I like your optimism :D But, first of all, at this point in time oil doesn't cost that much, current price single-handedly killed a bunch of pricey oils production and future plans, including shale (I'm not even checking it anymore, it was smth around 60% dive in rig count since the peak?), and even if the price goes to stratosphere tomorrow it won't change a lot, because... you see, the further we go into the crisis the lower solvent demands is, I'm putting the stress at "solvent", because strategically "the club of debtors" is not a solvent buyer. As I've said it earlier printing press is not covering the debt hole anymore, they simply do NOT earn enough to pay the bills, including energy. Actually one way to explaing current crisis is to describe it as a crisis of demand, because that's what the essence of the current situation is -- monetary stimuli for ever-growing demand don't work anymore.

At some point your oil supplier will just ask you to pay with smth else but cut paper especially if oil prices will be up and down all the time, and this is where the problem begins.

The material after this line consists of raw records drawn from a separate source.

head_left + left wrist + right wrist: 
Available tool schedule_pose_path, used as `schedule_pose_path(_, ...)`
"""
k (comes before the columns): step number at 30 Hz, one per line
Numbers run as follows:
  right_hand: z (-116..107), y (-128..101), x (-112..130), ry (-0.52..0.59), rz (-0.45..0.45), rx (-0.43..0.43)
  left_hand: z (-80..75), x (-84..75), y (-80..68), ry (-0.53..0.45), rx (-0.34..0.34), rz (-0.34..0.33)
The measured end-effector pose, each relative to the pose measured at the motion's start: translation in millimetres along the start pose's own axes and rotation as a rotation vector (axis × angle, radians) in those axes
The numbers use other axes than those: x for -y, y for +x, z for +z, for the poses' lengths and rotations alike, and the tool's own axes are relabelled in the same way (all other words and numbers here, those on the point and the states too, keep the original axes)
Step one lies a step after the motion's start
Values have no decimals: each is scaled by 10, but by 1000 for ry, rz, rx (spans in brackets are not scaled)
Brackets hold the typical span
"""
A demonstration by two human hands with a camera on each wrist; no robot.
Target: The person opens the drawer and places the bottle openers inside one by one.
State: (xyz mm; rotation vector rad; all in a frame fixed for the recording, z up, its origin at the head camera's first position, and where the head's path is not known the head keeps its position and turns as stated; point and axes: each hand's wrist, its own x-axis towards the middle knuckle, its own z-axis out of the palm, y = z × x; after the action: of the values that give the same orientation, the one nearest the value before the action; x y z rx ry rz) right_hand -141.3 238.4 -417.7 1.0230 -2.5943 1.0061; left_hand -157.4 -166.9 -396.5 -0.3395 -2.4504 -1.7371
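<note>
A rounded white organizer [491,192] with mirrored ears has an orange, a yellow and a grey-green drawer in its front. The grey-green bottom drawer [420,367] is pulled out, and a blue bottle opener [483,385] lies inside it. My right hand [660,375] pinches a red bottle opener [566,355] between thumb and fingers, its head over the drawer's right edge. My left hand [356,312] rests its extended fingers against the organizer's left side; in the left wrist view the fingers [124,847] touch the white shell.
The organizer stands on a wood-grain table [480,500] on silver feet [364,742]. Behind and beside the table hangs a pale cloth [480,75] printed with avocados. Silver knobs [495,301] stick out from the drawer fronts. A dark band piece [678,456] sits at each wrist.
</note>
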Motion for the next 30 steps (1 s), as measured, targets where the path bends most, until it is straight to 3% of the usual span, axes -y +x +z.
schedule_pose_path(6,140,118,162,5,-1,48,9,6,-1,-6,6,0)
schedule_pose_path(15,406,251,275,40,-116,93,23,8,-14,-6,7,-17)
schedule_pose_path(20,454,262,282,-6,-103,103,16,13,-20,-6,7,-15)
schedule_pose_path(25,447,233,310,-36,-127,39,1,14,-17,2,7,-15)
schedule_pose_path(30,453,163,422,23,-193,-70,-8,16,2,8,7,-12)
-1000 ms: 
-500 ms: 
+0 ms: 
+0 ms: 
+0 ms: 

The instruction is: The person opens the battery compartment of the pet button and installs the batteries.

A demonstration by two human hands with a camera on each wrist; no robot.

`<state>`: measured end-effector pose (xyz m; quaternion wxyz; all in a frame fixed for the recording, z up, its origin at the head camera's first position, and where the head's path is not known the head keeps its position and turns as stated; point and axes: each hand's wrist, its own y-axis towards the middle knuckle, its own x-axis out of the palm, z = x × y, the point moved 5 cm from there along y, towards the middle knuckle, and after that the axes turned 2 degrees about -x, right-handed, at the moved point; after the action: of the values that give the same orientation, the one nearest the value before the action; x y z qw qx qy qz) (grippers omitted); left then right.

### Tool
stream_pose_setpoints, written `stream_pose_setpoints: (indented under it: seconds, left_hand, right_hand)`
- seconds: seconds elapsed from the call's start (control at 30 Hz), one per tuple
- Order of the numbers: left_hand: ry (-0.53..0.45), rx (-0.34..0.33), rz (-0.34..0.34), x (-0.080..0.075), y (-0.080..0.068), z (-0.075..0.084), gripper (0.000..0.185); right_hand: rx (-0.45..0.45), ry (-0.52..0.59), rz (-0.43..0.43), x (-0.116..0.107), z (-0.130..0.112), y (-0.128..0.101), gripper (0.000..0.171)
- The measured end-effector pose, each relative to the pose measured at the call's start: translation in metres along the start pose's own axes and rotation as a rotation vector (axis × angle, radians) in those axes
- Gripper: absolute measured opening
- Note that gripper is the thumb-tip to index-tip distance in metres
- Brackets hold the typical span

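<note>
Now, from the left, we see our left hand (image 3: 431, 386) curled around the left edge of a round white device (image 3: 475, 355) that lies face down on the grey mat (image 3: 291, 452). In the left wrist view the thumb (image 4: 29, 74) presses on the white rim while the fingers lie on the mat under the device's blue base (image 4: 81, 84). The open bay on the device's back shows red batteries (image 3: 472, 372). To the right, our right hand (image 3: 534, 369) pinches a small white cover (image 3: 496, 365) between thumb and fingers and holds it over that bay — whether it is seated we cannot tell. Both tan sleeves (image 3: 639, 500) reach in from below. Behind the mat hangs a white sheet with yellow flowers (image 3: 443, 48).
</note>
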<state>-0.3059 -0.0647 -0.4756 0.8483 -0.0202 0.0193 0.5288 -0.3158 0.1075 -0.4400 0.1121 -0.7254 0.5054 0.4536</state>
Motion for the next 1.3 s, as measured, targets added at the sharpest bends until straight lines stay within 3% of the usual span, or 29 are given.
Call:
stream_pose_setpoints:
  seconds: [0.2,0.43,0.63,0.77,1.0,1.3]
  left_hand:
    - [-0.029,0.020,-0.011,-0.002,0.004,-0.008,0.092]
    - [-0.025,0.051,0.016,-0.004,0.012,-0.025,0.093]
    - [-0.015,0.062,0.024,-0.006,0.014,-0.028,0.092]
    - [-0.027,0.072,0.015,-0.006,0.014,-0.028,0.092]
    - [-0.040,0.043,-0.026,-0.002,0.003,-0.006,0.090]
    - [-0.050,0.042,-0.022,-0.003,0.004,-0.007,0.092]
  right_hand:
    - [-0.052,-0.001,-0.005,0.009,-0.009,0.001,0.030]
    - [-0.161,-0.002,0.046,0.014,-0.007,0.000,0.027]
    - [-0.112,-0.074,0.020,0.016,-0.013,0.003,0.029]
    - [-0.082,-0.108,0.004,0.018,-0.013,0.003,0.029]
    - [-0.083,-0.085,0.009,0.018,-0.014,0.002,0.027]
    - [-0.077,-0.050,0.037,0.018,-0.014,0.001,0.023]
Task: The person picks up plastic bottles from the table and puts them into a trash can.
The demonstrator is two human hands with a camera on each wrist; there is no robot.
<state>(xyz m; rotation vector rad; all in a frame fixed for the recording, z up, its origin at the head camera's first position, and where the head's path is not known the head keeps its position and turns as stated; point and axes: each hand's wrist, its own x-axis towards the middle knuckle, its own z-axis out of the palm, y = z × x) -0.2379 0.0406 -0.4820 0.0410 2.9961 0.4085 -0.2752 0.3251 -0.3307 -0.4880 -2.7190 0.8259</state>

For exporting nations this means collapsing demand for their product, which they either compensate by redistribution of the exporting routes to those who could pay, or cutting exports trying to raise domestic needs, that leaves even less free energy offered for export to the global market. Both options are most likely won't cover for the decline though. Just look at modern-day Ukraine as the closest approximation of the nearest future and live example how country couldn't pay its bills, nor does population or enterprises as prices for electricity they previously took for granted are sky-rocketing for them (and that's with 40 bucks Gasprom discount included! Naftogaz is paying less than 250 bucks right now afair).

EU is energy deficit because it's quite simply energy deficit, there's no free will in the process, or someone wanting or not wanting smth :D If energy was readily available, EU wouldn't be energy deficit.